Baik Kaivan dan Mecca pun menuruti perkataan ayahnya, acara sarapan pagi berlangsung sangat hening. Hanya terdengar suara dari peralatan makan yang digunakan, setelah selesai sarapan. Mecca berpamitan pada kedua orangtuanya dan pergi berangkat ke sekolah tanpa menghiraukan keberadaan Kaivan disana.
"Kapan tiba, bang?" Tanya ayah pada putranya.
"Tadi malam, Yah. Kangen sama masakan bunda." Kaivan hanya berani melirik ke arah bundanya.
"Kangen, kangen. Makanya cari pasangan, nikah, punya anak. Biar keadaannya berbalik, bunda yang kangen sama kalian. Ini, anak sama ayah sama saja. Sama-sama sibuk kerja." Celoteh bunda dengan wajahnya yang masam.
Kaivan hanya memutar kedua bola matanya dengan begitu malas, selalu saja yang menjadi pembahasan dikala ia tersudutkan adalah mengenai wanita.
"Benar apa kata bunda, sampai kapan abang mau sendiri? Pekerjaan tidak akan ada habis-habisnya, uang pun sudah banyakan abang dari ayah." Ayah juga ikut mendukung ucapan sang bunda.
"Bunda sama ayah sudah sangat ingin menimang cucu, bang.
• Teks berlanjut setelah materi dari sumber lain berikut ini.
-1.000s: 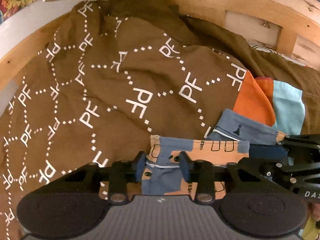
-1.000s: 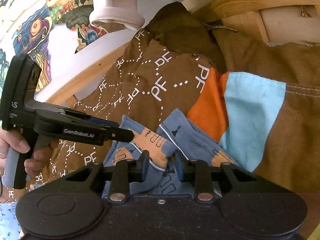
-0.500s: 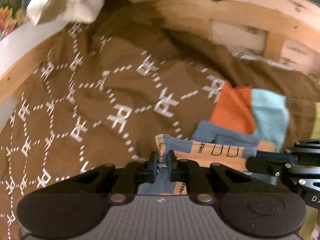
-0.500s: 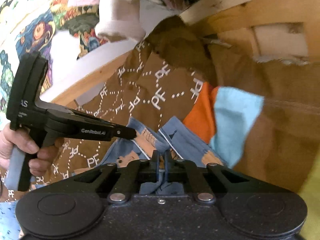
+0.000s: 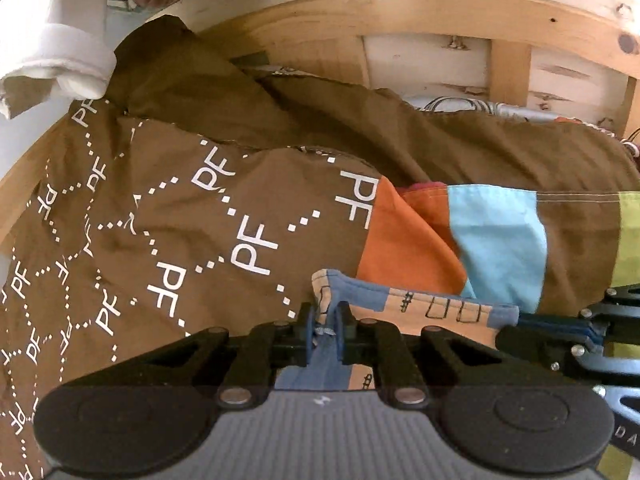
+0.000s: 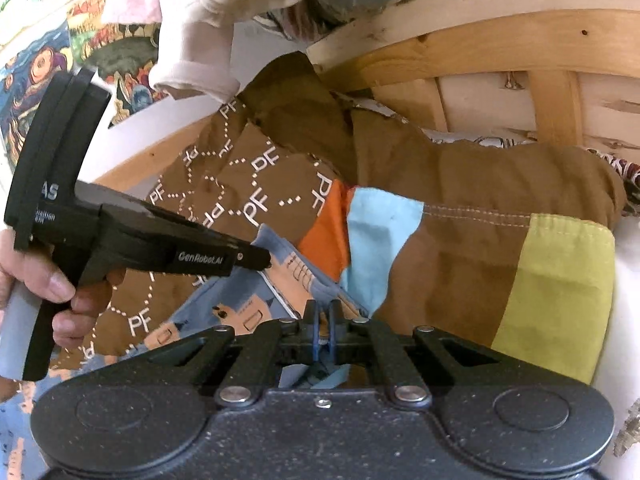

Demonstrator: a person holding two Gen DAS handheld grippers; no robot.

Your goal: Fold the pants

Usia kami juga sudah sangat matang, wajar saja Mecca menjuluki kamu 'bujang lapuk'. Kalau kamu tidak ada, biar bunda yang cariin. Bagaimana?" Bunda menatap Kaivan dengan sangat tajam.
"Loh! Enak saja, tidak mau. Abang tidak mau, lagian juga nanti kalau sudah ada jodohnya bakalan datang sendiri. Sudah ah, Abang pulang dulu." Kaivan pun berpamitan.
"Tumben pulang, biasanya kerja." Ledek bunda.
"Ampun bunda, abang mau mandi dan ganti pakaian dulu. Masa anak ganteng bunda penampilannya awut-awutan, apa kata dunia." Kaivan membela diri.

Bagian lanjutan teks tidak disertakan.